§ **What this task involves**:
In the material below, find the line with "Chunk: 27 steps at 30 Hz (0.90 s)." and the line with "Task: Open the", then output those two lines and every line between them, exactly.
----
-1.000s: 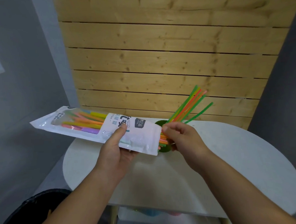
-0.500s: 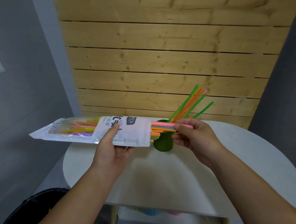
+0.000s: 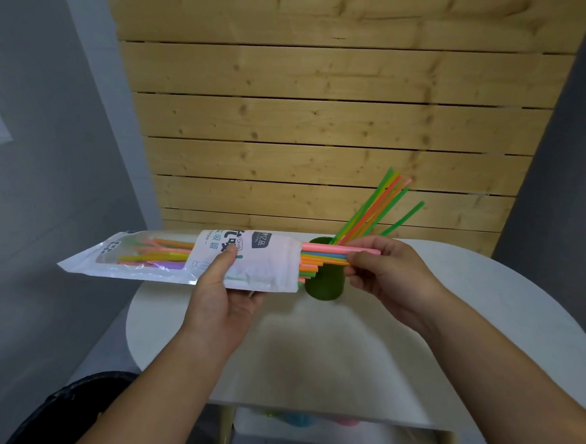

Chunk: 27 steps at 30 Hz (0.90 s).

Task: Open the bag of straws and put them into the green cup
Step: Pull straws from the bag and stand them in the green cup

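Observation:
My left hand (image 3: 220, 295) holds the white plastic bag of straws (image 3: 170, 260) level above the table, its open mouth pointing right. Coloured straws (image 3: 324, 256) stick out of that mouth. My right hand (image 3: 387, 274) pinches the ends of several of them, a pink one uppermost. The green cup (image 3: 324, 286) stands on the white table behind the bag's mouth and between my hands. Several green, orange and pink straws (image 3: 376, 206) lean in the cup toward the upper right.
The round white table (image 3: 327, 350) stands against a wooden slat wall (image 3: 312, 117). A black bin (image 3: 57, 425) is at the lower left on the floor. A lower shelf (image 3: 331, 428) under the table holds blurred coloured items.
The bag has been raised and levelled. My right hand has drawn a pink straw and others further out of the bag's mouth, toward the right.

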Available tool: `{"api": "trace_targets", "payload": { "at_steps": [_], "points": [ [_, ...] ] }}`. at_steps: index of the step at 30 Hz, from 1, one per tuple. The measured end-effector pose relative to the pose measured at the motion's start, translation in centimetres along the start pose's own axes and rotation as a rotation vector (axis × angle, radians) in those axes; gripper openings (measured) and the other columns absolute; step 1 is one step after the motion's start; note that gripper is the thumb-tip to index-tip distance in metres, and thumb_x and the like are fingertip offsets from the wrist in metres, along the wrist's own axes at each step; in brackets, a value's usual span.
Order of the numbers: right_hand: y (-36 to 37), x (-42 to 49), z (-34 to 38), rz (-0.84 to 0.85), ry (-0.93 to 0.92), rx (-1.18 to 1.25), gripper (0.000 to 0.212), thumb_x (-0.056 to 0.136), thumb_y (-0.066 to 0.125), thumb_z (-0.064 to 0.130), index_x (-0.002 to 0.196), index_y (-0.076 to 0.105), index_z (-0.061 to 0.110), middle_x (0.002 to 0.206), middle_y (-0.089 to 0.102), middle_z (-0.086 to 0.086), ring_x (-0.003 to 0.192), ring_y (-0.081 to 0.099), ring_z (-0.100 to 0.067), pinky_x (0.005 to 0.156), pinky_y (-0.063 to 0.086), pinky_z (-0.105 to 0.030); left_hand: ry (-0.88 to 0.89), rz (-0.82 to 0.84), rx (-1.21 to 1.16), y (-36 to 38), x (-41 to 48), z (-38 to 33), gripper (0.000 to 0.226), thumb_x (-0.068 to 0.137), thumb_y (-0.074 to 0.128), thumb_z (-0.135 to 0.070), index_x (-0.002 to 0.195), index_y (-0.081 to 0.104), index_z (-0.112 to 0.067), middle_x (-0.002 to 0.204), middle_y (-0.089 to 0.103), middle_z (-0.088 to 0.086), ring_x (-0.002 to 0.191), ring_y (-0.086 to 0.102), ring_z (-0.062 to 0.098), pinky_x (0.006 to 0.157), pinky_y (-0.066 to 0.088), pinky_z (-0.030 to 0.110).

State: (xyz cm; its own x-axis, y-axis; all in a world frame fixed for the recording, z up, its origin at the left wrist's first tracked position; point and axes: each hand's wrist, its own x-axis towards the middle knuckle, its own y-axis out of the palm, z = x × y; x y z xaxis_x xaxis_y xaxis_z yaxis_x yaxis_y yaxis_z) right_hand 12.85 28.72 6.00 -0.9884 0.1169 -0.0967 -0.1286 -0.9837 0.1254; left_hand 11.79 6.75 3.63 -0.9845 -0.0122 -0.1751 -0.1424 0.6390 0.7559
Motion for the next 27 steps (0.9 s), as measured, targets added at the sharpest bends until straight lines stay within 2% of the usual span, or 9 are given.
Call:
{"api": "trace_targets", "payload": {
  "at_steps": [4,6,8,10,12,14,16,21,27],
  "points": [
    [0.0,0.1,0.1,-0.055,0.005,0.092,0.024,0.091,0.069,0.010,0.115,0.068,0.007,0.092,0.065,-0.016,0.065,0.062,-0.015,0.060,0.055,-0.027,-0.007,-0.010,-0.020,0.1,0.1,0.2,0.022,0.099,0.066,-0.013,0.120,0.068,-0.018,0.109,0.082,0.006,0.090,0.081,0.021,0.086,0.063,0.048],
    [0.1,0.1,-0.3,-0.077,-0.008,0.165,0.047,0.083,0.078,0.024,0.125,0.062,0.010,0.098,0.068,-0.015,0.067,0.065,-0.016,0.061,0.056,-0.028,-0.019,-0.021,-0.043,0.1,0.2,0.3,0.020,0.099,0.066,-0.014,0.119,0.069,-0.018,0.110,0.082,0.007,0.090,0.081,0.021,0.085,0.064,0.046],
    [0.4,0.0,-0.9,-0.084,0.003,0.196,0.075,0.066,0.083,0.042,0.129,0.058,0.012,0.098,0.071,-0.010,0.069,0.066,-0.016,0.061,0.055,-0.030,-0.028,-0.023,-0.066,0.1,0.3,0.3,0.019,0.100,0.065,-0.014,0.119,0.069,-0.017,0.107,0.082,0.006,0.089,0.081,0.021,0.081,0.066,0.043],
    [1.1,-0.4,-1.7,-0.073,0.027,0.149,0.086,0.054,0.080,0.055,0.126,0.062,0.013,0.097,0.070,-0.006,0.070,0.062,-0.015,0.062,0.053,-0.030,-0.025,-0.027,-0.094,0.0,0.4,0.3,0.024,0.101,0.064,-0.015,0.125,0.068,-0.016,0.109,0.082,0.006,0.094,0.081,0.022,0.081,0.066,0.043],
    [2.1,-0.8,-2.4,-0.041,0.037,0.120,0.069,0.065,0.075,0.055,0.119,0.067,0.014,0.091,0.067,-0.003,0.069,0.057,-0.015,0.065,0.050,-0.032,-0.020,-0.029,-0.115,-0.1,0.4,0.2,0.029,0.101,0.064,-0.015,0.130,0.066,-0.017,0.113,0.082,0.007,0.101,0.079,0.023,0.083,0.065,0.045],
    [3.2,-1.0,-2.8,-0.024,0.028,0.167,0.041,0.084,0.069,0.046,0.107,0.069,0.013,0.078,0.063,0.001,0.064,0.051,-0.015,0.063,0.046,-0.032,-0.024,-0.029,-0.115,0.0,0.4,0.4,0.027,0.101,0.065,-0.015,0.128,0.067,-0.016,0.111,0.082,0.007,0.097,0.080,0.023,0.083,0.065,0.046],
    [4.3,-1.0,-2.6,-0.052,-0.003,0.248,0.028,0.093,0.065,0.038,0.096,0.064,0.011,0.066,0.055,0.003,0.060,0.046,-0.013,0.060,0.041,-0.030,-0.038,-0.030,-0.108,0.1,0.3,0.6,0.023,0.101,0.064,-0.015,0.123,0.069,-0.015,0.106,0.083,0.007,0.090,0.082,0.022,0.082,0.065,0.046],
    [5.6,-0.3,-1.5,-0.205,-0.021,0.373,0.022,0.099,0.060,0.033,0.090,0.067,0.014,0.057,0.046,0.002,0.052,0.044,-0.009,0.058,0.038,-0.028,-0.060,-0.038,-0.112,0.1,0.1,1.1,0.023,0.100,0.065,-0.015,0.123,0.069,-0.014,0.111,0.082,0.009,0.096,0.081,0.025,0.091,0.063,0.048],
    [5.2,-0.4,-1.0,-0.225,-0.121,0.390,0.020,0.100,0.057,0.028,0.103,0.070,0.014,0.074,0.061,-0.003,0.064,0.062,-0.008,0.070,0.057,-0.026,-0.074,-0.057,-0.169,-0.3,0.6,0.9,0.034,0.099,0.066,-0.014,0.133,0.064,-0.014,0.119,0.080,0.013,0.112,0.076,0.032,0.084,0.062,0.058]
  ]
}}
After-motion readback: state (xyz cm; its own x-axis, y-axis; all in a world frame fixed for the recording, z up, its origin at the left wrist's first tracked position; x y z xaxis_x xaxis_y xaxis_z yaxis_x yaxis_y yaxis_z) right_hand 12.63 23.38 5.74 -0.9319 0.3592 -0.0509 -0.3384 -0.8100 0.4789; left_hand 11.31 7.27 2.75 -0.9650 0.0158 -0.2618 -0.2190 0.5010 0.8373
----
§ **The answer**:
Chunk: 27 steps at 30 Hz (0.90 s).

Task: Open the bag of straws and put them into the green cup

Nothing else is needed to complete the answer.